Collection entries
↓↓↓
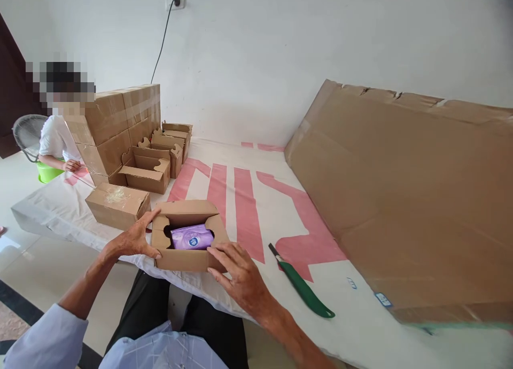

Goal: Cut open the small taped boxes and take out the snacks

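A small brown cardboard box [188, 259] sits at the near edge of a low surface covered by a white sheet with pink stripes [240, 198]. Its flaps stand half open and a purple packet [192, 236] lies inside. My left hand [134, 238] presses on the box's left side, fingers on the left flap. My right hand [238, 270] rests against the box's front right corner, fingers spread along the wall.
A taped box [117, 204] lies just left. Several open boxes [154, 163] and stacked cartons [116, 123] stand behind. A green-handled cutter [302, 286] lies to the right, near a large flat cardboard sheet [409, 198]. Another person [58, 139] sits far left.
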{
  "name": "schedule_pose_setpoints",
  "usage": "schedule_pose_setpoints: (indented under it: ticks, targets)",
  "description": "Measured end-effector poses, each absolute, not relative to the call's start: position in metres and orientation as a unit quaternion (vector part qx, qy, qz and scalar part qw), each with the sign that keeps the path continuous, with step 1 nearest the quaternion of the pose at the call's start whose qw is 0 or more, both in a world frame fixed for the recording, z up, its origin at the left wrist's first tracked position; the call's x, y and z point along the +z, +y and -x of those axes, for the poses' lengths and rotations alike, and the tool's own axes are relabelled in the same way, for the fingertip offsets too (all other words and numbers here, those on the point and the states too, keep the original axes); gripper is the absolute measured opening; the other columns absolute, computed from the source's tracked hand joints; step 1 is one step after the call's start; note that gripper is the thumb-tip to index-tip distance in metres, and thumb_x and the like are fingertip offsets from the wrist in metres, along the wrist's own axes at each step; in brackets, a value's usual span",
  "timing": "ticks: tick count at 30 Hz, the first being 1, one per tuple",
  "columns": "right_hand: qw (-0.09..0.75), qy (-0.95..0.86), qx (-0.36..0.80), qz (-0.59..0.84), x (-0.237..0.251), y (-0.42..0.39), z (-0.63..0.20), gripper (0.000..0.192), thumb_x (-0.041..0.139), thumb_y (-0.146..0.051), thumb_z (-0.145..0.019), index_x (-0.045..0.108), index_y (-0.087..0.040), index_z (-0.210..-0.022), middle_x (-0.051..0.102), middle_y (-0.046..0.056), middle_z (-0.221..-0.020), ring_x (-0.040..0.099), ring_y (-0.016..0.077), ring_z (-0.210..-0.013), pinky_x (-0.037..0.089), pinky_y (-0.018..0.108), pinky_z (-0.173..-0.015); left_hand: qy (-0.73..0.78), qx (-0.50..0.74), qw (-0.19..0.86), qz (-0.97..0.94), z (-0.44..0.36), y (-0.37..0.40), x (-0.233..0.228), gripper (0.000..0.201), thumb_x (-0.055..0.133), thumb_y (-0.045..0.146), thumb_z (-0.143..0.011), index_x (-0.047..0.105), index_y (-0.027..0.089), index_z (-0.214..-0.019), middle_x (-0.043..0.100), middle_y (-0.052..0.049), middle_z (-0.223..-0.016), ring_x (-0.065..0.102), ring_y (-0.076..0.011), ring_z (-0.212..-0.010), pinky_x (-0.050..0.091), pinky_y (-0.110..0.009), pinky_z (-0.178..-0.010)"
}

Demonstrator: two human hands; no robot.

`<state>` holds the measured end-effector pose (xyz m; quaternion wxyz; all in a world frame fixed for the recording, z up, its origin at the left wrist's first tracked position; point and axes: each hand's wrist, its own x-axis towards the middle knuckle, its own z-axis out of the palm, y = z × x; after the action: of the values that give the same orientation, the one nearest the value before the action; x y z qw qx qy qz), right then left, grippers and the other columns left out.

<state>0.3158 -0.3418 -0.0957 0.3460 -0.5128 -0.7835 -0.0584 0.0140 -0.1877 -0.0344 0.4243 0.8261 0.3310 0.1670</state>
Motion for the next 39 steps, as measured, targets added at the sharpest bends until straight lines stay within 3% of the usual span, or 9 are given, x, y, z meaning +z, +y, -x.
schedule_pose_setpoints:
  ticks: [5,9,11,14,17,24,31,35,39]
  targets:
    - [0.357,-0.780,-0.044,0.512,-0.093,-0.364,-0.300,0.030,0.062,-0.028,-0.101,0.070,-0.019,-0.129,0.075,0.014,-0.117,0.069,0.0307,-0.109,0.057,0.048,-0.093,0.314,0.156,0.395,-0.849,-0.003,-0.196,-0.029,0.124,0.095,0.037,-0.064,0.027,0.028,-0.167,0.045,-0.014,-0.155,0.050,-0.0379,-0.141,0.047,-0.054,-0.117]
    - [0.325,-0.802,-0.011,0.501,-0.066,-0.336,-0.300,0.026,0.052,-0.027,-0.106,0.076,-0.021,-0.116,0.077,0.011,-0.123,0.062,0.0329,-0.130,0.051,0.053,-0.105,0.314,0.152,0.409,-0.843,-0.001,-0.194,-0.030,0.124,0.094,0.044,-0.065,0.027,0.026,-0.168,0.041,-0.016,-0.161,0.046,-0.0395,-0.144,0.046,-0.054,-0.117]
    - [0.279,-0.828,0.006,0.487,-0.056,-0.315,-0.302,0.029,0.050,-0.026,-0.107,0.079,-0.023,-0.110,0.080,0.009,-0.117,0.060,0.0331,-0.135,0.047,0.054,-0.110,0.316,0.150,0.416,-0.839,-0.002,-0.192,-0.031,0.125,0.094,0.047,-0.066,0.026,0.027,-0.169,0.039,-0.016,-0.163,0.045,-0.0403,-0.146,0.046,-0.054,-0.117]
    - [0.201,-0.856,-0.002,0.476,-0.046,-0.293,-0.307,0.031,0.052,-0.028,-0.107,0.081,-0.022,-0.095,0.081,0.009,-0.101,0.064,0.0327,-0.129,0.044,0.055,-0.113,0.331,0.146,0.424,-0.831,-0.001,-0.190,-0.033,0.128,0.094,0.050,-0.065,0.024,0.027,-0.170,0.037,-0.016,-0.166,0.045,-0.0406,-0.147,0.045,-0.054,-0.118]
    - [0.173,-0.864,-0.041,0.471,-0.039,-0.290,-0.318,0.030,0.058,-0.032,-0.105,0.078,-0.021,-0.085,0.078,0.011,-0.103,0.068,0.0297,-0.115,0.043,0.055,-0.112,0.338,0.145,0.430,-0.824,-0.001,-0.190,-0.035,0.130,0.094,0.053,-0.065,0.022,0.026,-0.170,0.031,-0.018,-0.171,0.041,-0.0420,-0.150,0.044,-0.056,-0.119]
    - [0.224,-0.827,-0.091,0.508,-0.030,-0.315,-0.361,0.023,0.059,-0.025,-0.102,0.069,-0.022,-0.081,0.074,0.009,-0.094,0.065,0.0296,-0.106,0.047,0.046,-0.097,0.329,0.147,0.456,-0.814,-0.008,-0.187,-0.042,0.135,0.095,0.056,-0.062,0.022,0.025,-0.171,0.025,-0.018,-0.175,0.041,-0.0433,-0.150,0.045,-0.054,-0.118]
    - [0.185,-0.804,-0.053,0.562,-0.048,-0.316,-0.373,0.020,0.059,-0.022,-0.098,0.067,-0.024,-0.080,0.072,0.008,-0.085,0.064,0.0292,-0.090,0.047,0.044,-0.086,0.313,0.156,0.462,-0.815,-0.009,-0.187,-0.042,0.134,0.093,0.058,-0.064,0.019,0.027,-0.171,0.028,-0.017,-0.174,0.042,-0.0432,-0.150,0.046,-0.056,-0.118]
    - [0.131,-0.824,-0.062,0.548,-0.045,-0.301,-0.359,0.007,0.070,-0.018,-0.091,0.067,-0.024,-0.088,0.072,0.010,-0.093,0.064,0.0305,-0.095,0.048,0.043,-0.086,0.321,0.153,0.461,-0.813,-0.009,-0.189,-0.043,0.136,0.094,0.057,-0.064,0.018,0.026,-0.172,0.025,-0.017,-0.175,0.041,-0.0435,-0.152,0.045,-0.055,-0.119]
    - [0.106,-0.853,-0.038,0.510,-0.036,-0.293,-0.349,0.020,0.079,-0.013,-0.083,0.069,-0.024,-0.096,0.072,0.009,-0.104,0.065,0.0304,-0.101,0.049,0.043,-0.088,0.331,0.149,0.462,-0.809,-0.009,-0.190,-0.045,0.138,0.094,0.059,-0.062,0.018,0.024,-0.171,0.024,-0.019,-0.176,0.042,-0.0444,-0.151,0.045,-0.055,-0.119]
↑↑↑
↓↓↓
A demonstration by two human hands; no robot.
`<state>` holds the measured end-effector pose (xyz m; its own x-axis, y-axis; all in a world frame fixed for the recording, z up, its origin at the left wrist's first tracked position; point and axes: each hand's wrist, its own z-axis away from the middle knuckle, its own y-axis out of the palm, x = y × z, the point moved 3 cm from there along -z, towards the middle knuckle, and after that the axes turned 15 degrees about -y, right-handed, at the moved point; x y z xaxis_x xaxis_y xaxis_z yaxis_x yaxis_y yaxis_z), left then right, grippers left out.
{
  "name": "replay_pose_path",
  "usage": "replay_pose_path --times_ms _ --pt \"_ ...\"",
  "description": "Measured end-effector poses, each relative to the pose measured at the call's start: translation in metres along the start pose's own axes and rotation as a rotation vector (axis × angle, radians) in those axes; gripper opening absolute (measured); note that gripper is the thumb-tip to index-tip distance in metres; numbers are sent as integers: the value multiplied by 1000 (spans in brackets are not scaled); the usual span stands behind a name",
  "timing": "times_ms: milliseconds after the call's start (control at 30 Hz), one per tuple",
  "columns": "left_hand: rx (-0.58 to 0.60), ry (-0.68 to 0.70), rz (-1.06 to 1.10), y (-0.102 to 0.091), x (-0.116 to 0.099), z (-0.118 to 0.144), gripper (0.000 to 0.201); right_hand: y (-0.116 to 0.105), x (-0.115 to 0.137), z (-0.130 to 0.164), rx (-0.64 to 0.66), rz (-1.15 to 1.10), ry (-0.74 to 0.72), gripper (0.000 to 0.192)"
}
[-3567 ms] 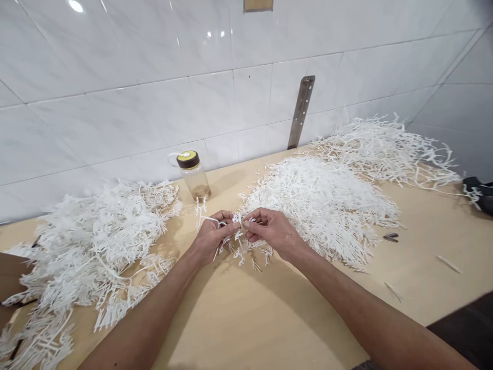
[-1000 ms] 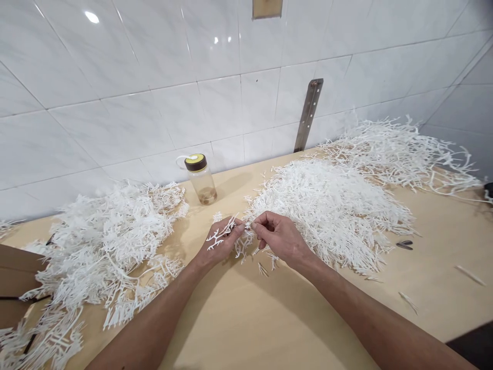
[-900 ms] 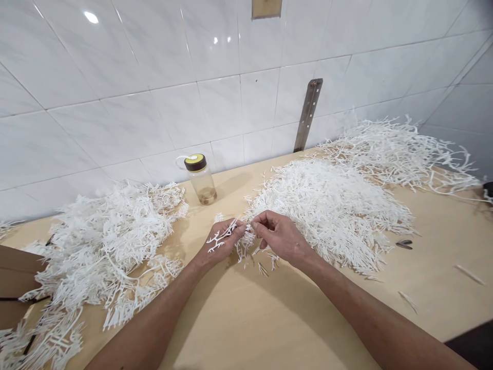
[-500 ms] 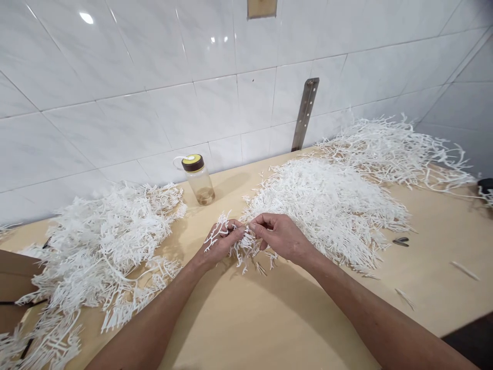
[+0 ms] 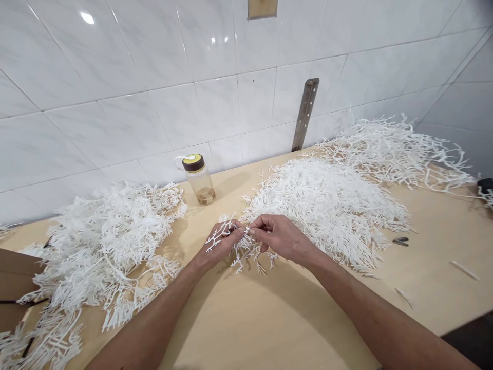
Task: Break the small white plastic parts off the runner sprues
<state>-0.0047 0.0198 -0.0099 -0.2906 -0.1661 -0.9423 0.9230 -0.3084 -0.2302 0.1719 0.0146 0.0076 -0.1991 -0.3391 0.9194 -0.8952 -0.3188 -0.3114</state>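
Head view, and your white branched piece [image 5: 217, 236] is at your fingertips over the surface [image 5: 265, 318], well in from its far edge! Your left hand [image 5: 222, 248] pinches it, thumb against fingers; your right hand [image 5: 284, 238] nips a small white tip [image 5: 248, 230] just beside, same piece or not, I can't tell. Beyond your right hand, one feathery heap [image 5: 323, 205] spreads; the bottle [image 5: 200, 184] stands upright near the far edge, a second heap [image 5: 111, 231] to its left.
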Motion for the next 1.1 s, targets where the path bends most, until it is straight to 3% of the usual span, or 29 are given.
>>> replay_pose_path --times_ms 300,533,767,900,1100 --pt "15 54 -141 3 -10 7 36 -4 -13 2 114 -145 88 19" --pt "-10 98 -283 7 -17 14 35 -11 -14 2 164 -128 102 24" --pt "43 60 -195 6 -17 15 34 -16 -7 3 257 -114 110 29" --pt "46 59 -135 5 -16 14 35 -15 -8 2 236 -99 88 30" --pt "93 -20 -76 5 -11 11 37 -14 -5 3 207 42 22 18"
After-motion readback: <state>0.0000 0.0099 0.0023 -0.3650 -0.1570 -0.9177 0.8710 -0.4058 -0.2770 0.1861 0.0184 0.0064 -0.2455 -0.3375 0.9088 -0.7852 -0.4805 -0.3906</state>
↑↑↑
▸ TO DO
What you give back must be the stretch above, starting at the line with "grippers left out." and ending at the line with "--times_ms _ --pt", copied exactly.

▸ EXERCISE ANSWER
`<state>` holds the measured end-effector pose (xyz m; its own x-axis, y-axis; all in a world frame fixed for the recording, z up, its origin at the left wrist's first tracked position; point and axes: each hand's wrist, its own z-axis away from the middle knuckle, its own y-axis out of the palm, x = y × z, the point moved 3 cm from there along -z, towards the middle knuckle, and after that the axes turned 15 degrees about -y, right-handed, at the moved point; x y z xaxis_x xaxis_y xaxis_z yaxis_x yaxis_y yaxis_z), left then right, grippers left out.
{
  "name": "replay_pose_path",
  "usage": "replay_pose_path --times_ms _ --pt \"_ ...\"",

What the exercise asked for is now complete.